Barrachois, N.S. fisherman Scott Buckler was stacking traps on the wharf and completing repairs to his boat Final One in preparation for the upcoming lobster fishing season. Sherry Martell photo
By Sherry Martell
FOR THE SOU’WESTER
BARRACHOIS, N.S. - The spring lobster fishery opened in parts of the Atlantic region on May 1 with more than 600 fishermen heading out into the Northumberland Strait after 6 a.m. to set their traps.
The season was initially scheduled to start April 30, however adverse weather conditions delayed opening by at least one day in several Strait lobster fishing areas.
Fishermen in area 26a from Pugwash to Havre Bouche on Nova Scotia's north shore will land catches for two months until the season closes on June 30.
Last Friday during heavy rain and wind, Barrachois fisherman Scott Buckler was moving forward with boat repairs and getting traps in order. He said then that regardless of the weather delay to the start of the season, he would begin loading traps on his vessel Sunday when extra help is available.
“I’ll be ready to go whenever the season opens,” he said.
This is the first time in two years his vessel Final One has been geared for lobster fishing season.

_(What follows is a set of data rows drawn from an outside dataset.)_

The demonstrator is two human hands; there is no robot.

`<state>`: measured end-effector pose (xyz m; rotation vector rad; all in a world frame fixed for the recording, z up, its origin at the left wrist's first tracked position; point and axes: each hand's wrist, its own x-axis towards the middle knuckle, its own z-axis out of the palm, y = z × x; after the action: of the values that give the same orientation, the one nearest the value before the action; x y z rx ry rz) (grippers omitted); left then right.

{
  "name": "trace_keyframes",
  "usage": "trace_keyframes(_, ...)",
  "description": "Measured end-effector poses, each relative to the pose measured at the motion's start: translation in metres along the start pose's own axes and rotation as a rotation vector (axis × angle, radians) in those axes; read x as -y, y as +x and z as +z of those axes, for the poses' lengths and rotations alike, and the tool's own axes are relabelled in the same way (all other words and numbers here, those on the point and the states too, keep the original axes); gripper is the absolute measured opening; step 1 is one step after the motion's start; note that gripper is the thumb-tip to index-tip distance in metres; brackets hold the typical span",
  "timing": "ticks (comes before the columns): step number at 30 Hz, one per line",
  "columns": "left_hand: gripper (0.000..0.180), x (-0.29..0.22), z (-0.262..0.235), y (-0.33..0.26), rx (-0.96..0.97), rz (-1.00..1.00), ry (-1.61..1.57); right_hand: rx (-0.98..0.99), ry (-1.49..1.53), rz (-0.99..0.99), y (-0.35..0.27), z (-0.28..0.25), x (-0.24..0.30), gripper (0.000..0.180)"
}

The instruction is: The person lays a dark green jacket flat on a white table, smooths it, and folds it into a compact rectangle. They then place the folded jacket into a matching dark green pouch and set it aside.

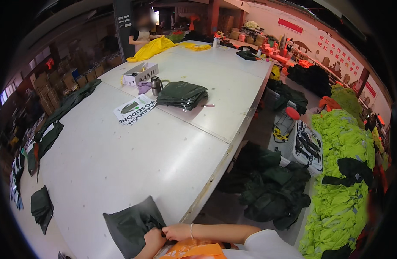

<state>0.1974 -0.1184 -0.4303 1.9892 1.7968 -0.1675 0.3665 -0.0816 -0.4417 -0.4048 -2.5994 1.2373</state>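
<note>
A dark green folded cloth piece (130,223), squarish and slightly puffed, lies at the near edge of the white table (151,159). I cannot tell whether it is a garment or a pouch. My left hand (153,238) is closed on its near right side. Right beside it, my right hand (178,232), with a pale bracelet at the wrist, pinches the same cloth at its edge. The two hands almost touch, and the gripped edge is mostly hidden behind my fingers.
Farther up the table are a stack of dark green folded pieces (181,94), printed sheets (133,109), a metal flask (156,86) and a white box (140,74). A person (142,36) handles yellow cloth (153,48) at the far end. Lime-green garments (343,142) are heaped right.
</note>
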Motion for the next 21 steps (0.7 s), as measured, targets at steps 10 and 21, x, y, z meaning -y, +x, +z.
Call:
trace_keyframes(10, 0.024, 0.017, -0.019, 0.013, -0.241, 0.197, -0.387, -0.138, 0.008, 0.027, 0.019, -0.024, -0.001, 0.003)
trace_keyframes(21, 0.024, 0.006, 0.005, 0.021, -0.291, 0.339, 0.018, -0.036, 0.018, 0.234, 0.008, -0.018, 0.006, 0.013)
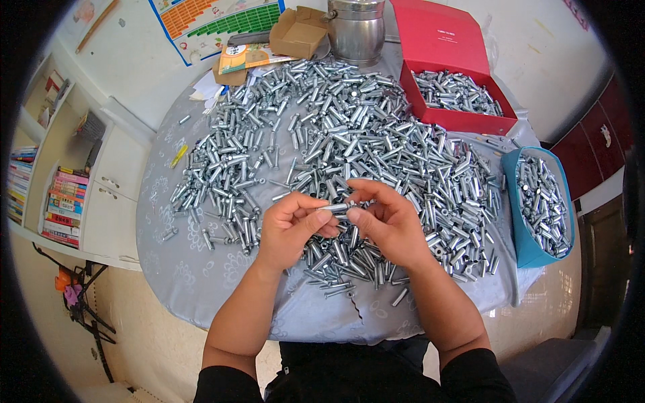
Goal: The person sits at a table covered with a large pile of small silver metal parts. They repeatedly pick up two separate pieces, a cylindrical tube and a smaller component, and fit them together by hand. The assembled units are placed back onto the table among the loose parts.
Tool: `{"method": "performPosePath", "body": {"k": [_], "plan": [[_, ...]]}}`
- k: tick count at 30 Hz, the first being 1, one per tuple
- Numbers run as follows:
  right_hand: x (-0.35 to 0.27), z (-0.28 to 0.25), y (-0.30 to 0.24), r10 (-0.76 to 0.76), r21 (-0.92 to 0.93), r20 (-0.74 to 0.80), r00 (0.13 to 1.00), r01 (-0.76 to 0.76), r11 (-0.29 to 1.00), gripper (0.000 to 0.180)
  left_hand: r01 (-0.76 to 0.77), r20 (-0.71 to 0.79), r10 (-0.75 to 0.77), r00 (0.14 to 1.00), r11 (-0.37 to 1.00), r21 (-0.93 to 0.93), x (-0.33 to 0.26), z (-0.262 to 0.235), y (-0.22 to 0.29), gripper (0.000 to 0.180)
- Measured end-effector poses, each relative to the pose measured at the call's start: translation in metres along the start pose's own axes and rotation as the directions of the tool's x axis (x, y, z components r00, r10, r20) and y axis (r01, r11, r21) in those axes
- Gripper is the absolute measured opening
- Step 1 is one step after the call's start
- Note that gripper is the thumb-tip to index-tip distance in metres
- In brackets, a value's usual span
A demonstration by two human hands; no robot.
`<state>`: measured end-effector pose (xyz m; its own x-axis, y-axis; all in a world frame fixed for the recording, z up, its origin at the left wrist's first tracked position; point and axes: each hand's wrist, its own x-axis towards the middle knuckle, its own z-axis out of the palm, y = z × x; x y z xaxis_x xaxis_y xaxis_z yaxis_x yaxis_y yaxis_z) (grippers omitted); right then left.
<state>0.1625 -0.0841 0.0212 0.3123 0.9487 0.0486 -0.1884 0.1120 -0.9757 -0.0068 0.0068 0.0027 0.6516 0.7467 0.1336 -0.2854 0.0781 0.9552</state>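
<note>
A small silvery metal sleeve is pinched between the two hands, just above the near part of a round table: the left hand is closed on its left end with thumb and fingertips, and the right hand is closed on its right end in the same way, so that only the middle of the piece is left showing. The part is judged to be light for its size, rigid and smooth, likely a little slippery where plated, and not fragile; it would best be gripped at the ends across its round body, as it is held now. Whether a bolt is seated inside it cannot be told. Below and beyond the hands, a broad heap of like metal sleeves and bolts is spread over the table, which is covered with a pale patterned tablecloth. A red cardboard box with its lid raised is filled with more pieces at the far right, and a blue tub, also filled, is set at the right edge. A steel pot and a small brown carton stand at the far side. A white shelf unit with books is seen at the left, and a coloured wall chart above.
</note>
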Motion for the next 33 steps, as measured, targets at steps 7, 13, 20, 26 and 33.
{"method": "performPosePath", "body": {"k": [7, 13, 20, 26, 33], "plan": [[0.002, -0.005, 0.004, 0.012, -0.04, 0.051, 0.999, -0.01, 0.999, 0.02, -0.001, -0.022, 0.002, 1.0, 0.999, 0.035, 0.0, -0.003, -0.005, 0.013], [0.002, -0.01, 0.006, 0.112, -0.077, 0.06, 0.992, -0.108, 0.991, 0.021, -0.007, -0.032, 0.008, 0.999, 1.0, 0.025, 0.0, -0.001, -0.003, 0.012], [0.003, -0.011, 0.009, 0.113, -0.05, 0.076, 0.991, -0.109, 0.993, 0.025, -0.007, -0.019, 0.008, 1.0, 1.0, 0.018, 0.0, -0.001, -0.005, 0.012], [0.003, -0.011, 0.006, 0.146, -0.085, 0.059, 0.987, -0.141, 0.986, 0.025, -0.009, -0.005, 0.009, 1.0, 1.0, 0.017, -0.001, -0.002, -0.005, 0.013], [0.004, -0.009, 0.005, 0.188, -0.024, 0.077, 0.979, -0.186, 0.982, 0.022, -0.012, -0.011, 0.012, 1.0, 1.0, -0.005, 0.001, -0.004, -0.008, 0.014]]}}
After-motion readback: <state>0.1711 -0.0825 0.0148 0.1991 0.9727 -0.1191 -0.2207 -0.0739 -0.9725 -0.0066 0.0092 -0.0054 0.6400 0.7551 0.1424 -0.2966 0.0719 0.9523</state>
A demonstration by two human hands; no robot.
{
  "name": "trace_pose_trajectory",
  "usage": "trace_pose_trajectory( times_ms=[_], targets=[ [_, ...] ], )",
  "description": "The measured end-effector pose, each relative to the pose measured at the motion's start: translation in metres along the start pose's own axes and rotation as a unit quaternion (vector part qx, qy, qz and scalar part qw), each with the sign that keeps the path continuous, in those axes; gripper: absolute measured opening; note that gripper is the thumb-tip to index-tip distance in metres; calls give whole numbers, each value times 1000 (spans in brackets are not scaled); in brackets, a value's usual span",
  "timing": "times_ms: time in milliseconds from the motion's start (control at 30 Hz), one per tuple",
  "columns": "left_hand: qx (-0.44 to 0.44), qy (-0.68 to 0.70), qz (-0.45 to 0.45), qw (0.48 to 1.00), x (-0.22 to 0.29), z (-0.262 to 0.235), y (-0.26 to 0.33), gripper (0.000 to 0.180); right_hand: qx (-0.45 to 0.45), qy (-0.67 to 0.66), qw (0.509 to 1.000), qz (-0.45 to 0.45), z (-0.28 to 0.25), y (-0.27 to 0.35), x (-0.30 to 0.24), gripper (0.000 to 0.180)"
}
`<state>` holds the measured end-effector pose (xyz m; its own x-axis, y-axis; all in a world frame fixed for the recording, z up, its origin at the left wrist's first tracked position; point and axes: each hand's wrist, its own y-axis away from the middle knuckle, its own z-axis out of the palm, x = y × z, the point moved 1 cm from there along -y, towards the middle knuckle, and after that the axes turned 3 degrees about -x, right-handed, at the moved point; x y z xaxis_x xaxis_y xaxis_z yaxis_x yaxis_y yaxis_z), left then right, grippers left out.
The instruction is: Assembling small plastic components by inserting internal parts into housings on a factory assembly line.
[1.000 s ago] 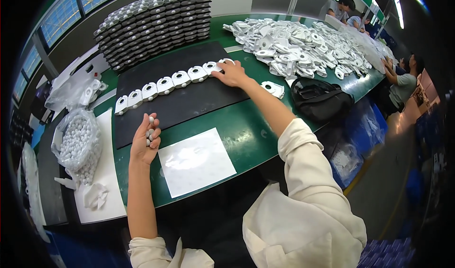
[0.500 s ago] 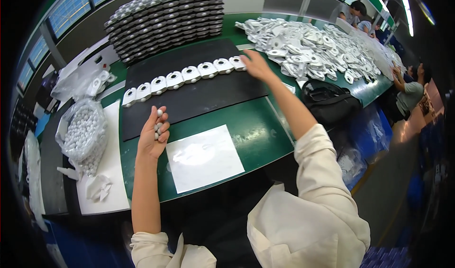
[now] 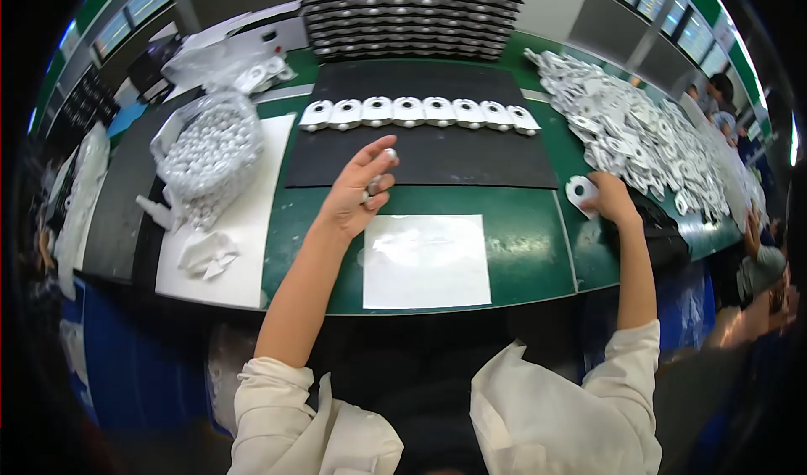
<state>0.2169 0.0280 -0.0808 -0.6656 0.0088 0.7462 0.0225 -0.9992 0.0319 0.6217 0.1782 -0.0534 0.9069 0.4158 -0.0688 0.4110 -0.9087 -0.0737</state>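
My left hand [image 3: 357,191] is raised just in front of the black mat [image 3: 420,157], its fingers curled round several small white balls [image 3: 390,154]. One ball shows at the fingertips; others sit lower in the palm. Off to the right, my right hand [image 3: 614,199] grips the edge of a white plastic part [image 3: 578,191] with a dark round hole, over the green table. Across the mat runs a row of similar white parts [image 3: 408,111], side by side, with white balls along their near edge.
A clear bag of white balls [image 3: 210,143] stands at left on a white board [image 3: 273,172]. Stacked trays [image 3: 412,17] rise behind the mat. At right lie a heap of white parts [image 3: 635,130] and a black bag [image 3: 664,231]. A white sheet [image 3: 426,261] lies in front.
My right hand has left the row's right end, come nearer and right, and taken hold of a white part. My left hand still holds balls. The view has turned right.
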Motion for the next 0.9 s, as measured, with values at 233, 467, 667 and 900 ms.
trace_pose_trajectory(
  times_ms=[233, 467, 667, 900],
  targets=[
    [34, -11, 7, 999, 2, -9, 4, 27, 89, -17, 995, -33, -25, 42, -80, 16],
    [24, -5, -16, 1000, 0, 0, 1, 27, -37, -103, 989, -96, -10, 70, -120, 26],
    [-10, -25, -11, 1000, -6, 4, 0, 32, -8, -90, 989, -115, -12, 58, -107, 36],
    [4, -57, -30, 998, -7, 6, 2, 28, -34, -63, 985, -156, -27, 59, -126, 28]
  ],
)
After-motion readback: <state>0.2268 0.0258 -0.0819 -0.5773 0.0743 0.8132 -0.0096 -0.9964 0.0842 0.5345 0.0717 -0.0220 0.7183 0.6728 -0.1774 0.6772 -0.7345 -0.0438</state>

He said after an extended break from fishing, the water was calling him back.
“It’s a habit,” he said. “The itch came back and I had to go fish.
“I am looking forward to being back on the water but I have zero expectations.”
Catches from Pugwash to Barrachois in the western portion of the lobster fishing area have been lower than average in recent years. Also, low prices and higher bait and fuel costs have presented challenges for fishermen, which may continue this season.
“The price of bait just went through the roof,” said Buckler.
Some types of bait, such as mackerel, is scarce, driving up the price. Other options such as herring are also running high.
Buckler said bait is now selling for about $1 per pound, up more than 30 per cent.
Fishermen in southwest Nova Scotia tied up their vessels late last week in protest to demand a better price for their catch for the remainder of their season, which ends on May 31. The price issue is a concern for Buckler.
“I am concerned because what they get down the shore, we get less than that usually,” he said.
At the end of the 2011 season, fishermen along the north shore were receiving about $5 per pound.
Buckler said it is imperative people support the local fishermen to ensure the industry remains sustainable and viable in this area.